According to ancient astronaut theorists, the lunar eclipse had an unexpected visitor this weekend. Around the time of totality a meteor collapsed with the moon and was visible from the earth.
Meteors are constantly bumping into the earth and the moon, although this is normally either over the ocean (70% of the earth) where we can not see it on the other side of the moon (~ 50% of the moon) where we can not see it, or on the sunlit side of the moon (another, other 50%) where we can not see it. These meteors range in size from a grain of sand to several meters in diameter, but only the largest eye could ever be seen with the human eye.
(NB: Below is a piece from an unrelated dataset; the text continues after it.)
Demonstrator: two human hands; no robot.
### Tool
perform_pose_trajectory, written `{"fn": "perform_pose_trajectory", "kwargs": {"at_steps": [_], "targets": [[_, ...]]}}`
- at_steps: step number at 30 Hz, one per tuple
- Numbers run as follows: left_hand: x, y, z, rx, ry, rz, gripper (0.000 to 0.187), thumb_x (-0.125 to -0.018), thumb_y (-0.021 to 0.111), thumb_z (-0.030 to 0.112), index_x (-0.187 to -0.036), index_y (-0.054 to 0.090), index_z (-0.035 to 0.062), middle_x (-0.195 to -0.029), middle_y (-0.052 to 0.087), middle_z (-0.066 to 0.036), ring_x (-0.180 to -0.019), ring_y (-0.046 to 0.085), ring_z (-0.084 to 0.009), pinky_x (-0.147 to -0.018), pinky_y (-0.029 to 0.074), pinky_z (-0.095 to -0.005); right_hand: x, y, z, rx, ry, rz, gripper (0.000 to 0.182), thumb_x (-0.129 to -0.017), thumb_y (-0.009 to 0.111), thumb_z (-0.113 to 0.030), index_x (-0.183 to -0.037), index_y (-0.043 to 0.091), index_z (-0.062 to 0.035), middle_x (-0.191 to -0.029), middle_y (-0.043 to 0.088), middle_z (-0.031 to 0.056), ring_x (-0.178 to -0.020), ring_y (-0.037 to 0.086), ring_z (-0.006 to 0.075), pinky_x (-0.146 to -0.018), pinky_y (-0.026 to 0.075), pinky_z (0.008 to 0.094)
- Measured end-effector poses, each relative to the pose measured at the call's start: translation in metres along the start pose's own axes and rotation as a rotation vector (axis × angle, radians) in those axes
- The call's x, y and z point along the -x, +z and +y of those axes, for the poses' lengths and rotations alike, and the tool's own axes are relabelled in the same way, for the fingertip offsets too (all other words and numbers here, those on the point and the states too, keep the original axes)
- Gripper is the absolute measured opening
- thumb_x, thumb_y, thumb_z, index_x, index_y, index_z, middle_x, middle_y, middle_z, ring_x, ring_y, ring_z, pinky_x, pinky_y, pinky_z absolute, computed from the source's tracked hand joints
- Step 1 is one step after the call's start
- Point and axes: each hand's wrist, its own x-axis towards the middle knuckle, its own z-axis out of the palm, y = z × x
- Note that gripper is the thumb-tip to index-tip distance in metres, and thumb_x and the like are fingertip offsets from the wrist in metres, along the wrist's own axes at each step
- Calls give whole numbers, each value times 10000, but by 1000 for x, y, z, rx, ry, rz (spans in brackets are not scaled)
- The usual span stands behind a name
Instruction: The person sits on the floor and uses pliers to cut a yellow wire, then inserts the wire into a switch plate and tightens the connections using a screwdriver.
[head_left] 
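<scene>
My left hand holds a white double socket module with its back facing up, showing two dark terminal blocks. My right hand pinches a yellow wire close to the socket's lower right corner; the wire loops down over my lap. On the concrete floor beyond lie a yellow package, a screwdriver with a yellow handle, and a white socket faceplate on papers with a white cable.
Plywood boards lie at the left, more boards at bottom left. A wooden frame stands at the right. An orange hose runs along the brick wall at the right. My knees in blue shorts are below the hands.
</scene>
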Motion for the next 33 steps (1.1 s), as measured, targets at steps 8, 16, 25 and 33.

The Super Blood Wolf Moon this weekend was visible to a large part of the population and many, many cameras were trained on the moon. Several telescopes broadcast live the entire solar eclipse and several people caught a small flash of light that seemed to come from the Lagrange crater. Since this event was seen by several observers, separated by thousands of kilometers, the only conclusion is that something has hit the moon, and the impact event was recorded on video moon. The Lunar Observation (MIDAS) system that left the La Hita Observatory has regularly recorded impact events, including an event comparable to an explosion of 1
Further investigation will be required to determine the size of the meteor and to obtain images of its impact crater, but for comparative purposes. The LCROSS mission plowed a Centaur upper stage (2.2 tons) at 2.5 km / s into the lunar surface. This would have led to a flash visible through binoculars, but it was not The meteor that had hit the moon last weekend would have driven faster (at least 12 km / s), but the best guess is that this stone the proper size had to fit in the stern of a pickup around there.